## [Exercise aim]
Return all entries below exactly. Skip nothing.

Items from a dataset
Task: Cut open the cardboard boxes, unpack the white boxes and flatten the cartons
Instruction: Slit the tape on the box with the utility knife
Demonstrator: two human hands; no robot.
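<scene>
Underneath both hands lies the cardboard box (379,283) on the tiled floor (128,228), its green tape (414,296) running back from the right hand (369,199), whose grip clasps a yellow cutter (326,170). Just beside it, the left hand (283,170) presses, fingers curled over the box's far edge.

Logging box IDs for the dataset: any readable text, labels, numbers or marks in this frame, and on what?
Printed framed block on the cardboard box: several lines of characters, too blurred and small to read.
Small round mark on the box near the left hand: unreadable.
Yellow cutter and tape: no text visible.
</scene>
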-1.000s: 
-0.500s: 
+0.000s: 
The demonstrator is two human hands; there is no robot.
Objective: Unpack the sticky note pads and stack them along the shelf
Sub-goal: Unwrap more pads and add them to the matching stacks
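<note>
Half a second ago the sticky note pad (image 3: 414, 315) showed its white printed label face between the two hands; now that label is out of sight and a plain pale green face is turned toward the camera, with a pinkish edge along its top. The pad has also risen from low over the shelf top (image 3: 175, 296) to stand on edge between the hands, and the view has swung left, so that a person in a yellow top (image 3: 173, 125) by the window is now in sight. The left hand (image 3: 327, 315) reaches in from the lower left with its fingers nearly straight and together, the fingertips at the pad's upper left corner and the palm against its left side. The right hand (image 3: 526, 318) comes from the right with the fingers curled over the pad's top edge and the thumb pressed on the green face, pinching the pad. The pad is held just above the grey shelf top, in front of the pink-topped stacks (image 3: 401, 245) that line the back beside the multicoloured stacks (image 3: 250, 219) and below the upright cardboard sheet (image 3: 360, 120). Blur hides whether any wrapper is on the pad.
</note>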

## [Solution to the problem]
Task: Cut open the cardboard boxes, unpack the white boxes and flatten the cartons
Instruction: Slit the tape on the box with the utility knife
Demonstrator: two human hands; no robot.
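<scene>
Underneath both hands lies the cardboard box (379,283) on the tiled floor (128,228), its green tape (414,296) running back from the right hand (369,199), whose grip clasps a yellow cutter (326,170). Just beside it, the left hand (283,170) presses, fingers curled over the box's far edge.

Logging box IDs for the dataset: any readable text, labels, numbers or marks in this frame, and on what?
Printed framed block on the cardboard box: several lines of characters, too blurred and small to read.
Small round mark on the box near the left hand: unreadable.
Yellow cutter and tape: no text visible.
</scene>
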-1.000s: 
-0.500s: 
+0.000s: 
The demonstrator is two human hands; there is no robot.
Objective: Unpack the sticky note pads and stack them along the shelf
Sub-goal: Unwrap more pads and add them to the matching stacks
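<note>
Half a second ago the sticky note pad (image 3: 414, 315) showed its white printed label face between the two hands; now that label is out of sight and a plain pale green face is turned toward the camera, with a pinkish edge along its top. The pad has also risen from low over the shelf top (image 3: 175, 296) to stand on edge between the hands, and the view has swung left, so that a person in a yellow top (image 3: 173, 125) by the window is now in sight. The left hand (image 3: 327, 315) reaches in from the lower left with its fingers nearly straight and together, the fingertips at the pad's upper left corner and the palm against its left side. The right hand (image 3: 526, 318) comes from the right with the fingers curled over the pad's top edge and the thumb pressed on the green face, pinching the pad. The pad is held just above the grey shelf top, in front of the pink-topped stacks (image 3: 401, 245) that line the back beside the multicoloured stacks (image 3: 250, 219) and below the upright cardboard sheet (image 3: 360, 120). Blur hides whether any wrapper is on the pad.
</note>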

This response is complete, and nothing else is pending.